The taxa listed are mostly saprobes and these can be attributed to the inclusion of salt marsh fungi observed directly from the different host parts, which are mostly submerged decaying substrates. When compared to saprobic fungi in halophytes, few studies have been carried out on the diversity of endophytes and pathogens and their interaction in the salt marsh ecosystems. Surveys on endophytic fungi from halophytes using cultivation-dependent methods coupled with molecular approaches, showed that endophytes were dominated by Ascomycota and a few belonged to Basidiomycota and Zygomycota [168,169,170,171,172,173,174,175]. Pathogenic fungi from salt marsh ecosystems are poorly documented but play a significant role in the dynamics of the ecosystem [176,177,178]. For example, Govers et al. [179] reported that the fungal-like organisms Phytophthora gemini and P. inundata caused widespread infection of the common seagrass species, Zostera marina (eelgrass), across the northern Atlantic and Mediterranean that threatened the conservation and restoration of vegetated marine coastal systems. Likewise, Claviceps purpurea affects the viability of Spartina townsedii in south coast UK salt marshes. Fisher et al. [180] noted that Cl. purpea in the Alabama and Mississippi coastlines rendered the seeds of one of the primary salt marsh grasses sterile. Raybold et al. [181] recorded epidemics of C. purpurea on Spartina anglica in Poole Harbor (UK) and that ergot growth was detrimental to seed production. These underexplored fungal groups are worthy to be explored for their ecological and biotechnological importance.
This shows how salt marsh fungal studies were concentrated in countries in the Atlantic Ocean specifically the USA (232 taxa) and the UK (101 taxa). Many salt marsh areas remain unexplored, especially those in the Indian and Pacific Oceans, and these areas are hotspots of biodiversity and novel fungal taxa based on the exploration of various habitats [85,100,163,182,183,184,185,186,187]. Recently, novel species were isolated in halophytes [85,100,145] and further taxa remain to be discovered, isolated, and sequenced, while vast areas worldwide have yet to be surveyed. For example, salt marsh plants are immensely numerous, diverse, and common along the south-east coast of Australia, yet little is known of their fungal associates [188].
The salt marsh vegetation and its fungal associates are adapted to salt stress and inundation and are subjected to extreme environmental conditions such as being periodically wet to different lengths of time leading to drying out at low tides and exposure to high temperatures and drying out at midday. Many are well adapted to prevailing conditions by their fleshy leaves (Suaeda australis), others can tolerate high flooding.
Few data are currently available on the specificity of fungi on their salt marsh hosts.
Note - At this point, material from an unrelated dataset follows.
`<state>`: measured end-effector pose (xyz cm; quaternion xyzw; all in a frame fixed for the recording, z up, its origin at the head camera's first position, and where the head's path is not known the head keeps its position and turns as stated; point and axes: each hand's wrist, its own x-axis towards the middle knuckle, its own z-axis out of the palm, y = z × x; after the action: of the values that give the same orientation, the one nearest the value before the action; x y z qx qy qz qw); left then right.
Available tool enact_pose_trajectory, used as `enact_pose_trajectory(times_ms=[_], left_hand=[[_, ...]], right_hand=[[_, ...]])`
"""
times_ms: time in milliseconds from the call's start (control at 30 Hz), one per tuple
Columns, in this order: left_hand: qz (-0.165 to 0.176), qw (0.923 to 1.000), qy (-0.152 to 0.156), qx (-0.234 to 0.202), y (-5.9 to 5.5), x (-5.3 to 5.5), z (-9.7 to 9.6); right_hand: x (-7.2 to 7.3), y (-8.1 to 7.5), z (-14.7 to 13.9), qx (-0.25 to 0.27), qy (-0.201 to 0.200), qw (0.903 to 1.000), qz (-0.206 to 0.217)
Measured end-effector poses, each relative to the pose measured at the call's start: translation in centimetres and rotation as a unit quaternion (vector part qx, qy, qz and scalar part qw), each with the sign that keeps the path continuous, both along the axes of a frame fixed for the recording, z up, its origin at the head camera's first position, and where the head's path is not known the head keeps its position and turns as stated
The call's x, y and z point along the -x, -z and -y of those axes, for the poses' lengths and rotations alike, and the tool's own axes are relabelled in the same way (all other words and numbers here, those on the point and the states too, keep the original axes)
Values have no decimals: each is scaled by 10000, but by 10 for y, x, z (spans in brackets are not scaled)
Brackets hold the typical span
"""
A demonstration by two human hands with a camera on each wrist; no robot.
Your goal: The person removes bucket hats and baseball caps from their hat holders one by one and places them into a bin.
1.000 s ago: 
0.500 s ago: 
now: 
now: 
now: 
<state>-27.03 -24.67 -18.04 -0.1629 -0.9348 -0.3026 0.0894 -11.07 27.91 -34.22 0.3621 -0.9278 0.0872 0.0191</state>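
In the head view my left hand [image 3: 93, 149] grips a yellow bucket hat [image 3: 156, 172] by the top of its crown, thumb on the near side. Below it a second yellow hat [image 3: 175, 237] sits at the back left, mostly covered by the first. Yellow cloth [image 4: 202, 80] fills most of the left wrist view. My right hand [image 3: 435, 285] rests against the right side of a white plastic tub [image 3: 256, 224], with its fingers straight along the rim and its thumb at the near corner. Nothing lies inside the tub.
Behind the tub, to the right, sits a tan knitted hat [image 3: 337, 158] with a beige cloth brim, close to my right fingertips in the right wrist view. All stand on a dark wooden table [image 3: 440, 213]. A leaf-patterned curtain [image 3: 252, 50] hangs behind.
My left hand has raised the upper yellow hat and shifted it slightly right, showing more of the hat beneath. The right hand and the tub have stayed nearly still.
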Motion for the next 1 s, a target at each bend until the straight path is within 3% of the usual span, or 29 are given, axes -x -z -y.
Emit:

Figure 17 shows the number of fungal taxa recorded from the three commonly studied hosts, Juncus, Phragmites, and Spartina, wherein there is little overlap in the species composition. One of the common species on Spartina plants is undoubtedly Halobyssothecium obiones, while Leptosphaeria pelagica is common. A common ascomycete on Atriplex portulacoides and Suaeda maritima is Decorospora gaudefroyi. Host plants that have been little surveyed for fungi are Limonium vulgare (sea lavender) and Atriplex portulacoides (sea purslane), yet they do support a number of taxa, e.g., Neocamarosporium obiones and Amarenomyces ammophilae. The fungal community reported on Juncus roemerianus in the salt marsh at North Carolina is significantly different from those on Spartina and Phragmites. It remains to be seen if this is due to the host plant or its geographical location.
Figure 17. Venn diagram showing the association of salt marsh fungi from commonly studied halophytes.
Another groups of fungi that have not been fully studied in the salt marsh habitat are yeasts, as these also require specific techniques for their isolation from the water column or from plant tissue. Spencer et al. [189] recovered a number of yeasts from the vicinity of Spartina townsendii, as follows: very numerous Cryptococcus spp.; Trichosporon cutaneum; Trichosporon pullulans; the relatively rare species, Metschnikowia bicuspidata and Cryptococcus flavus; and Saturnospora ahearnii [190]. Although marine yeasts are common in sea water and deep seawater vents [163], their large-scale sampling in salt marshes remains a challenge for the future.
Currently, the salt marsh ecosystem has been threatened both by global warming and human activity. Sea-level rises brought about by climate change alter the location and character of the land–sea interface wherein salt marsh vegetation moves upward and inland. The increase in the sea level may not lead to the loss of coastal marshes, but the resiliency will depend on the ability of halophytes to migrate upland. Susceptible areas are organogenic marshes and areas where sediment is limited, potentially leading to catastrophic shifts and marsh loss. In this paper, a total of 57 plant taxa under 27 genera were reviewed for their fungal associates. The halophytes included here are only approximately 11% of the total number of species of salt marsh plants worldwide. Thus, many salt marsh fungi await discovery with wider host plant sampling and the use of a wider range techniques for their isolation. For this reason, it is imperative to study the halophytic fungi to document not just biodiversity but also to discover novel taxa restricted only to this kind of habitat.

Author Contributions

Conceptualization: M.S.C., K.D.H. and E.B.G.J.; methodology: M.S.C., K.D.H. and E.B.G.J.; formal analysis and investigation: M.S.C., K.D.H. and E.B.G.J.; resources: K.D.H. and E.B.G.J.; writing—original draft preparation, M.S.C.; writing—review and editing, K.D.H., E.B.G.J. and I.P.; supervision, K.D.H. and E.B.G.J.; funding acquisition, K.D.H. and E.B.G.J. All authors have read and agreed to the published version of the manuscript.

Funding

K.D.H. thanks the Thailand Research Fund for the grant entitled “Impact of climate change on fungal diversity and biogeography in the Greater Mekong Subregion” (Grant No. RDG6130001). E.B.G.J. is supported under the Distinguished Scientist Fellowship Program (DSFP), King Saud University, Kingdom of Saudi Arabia.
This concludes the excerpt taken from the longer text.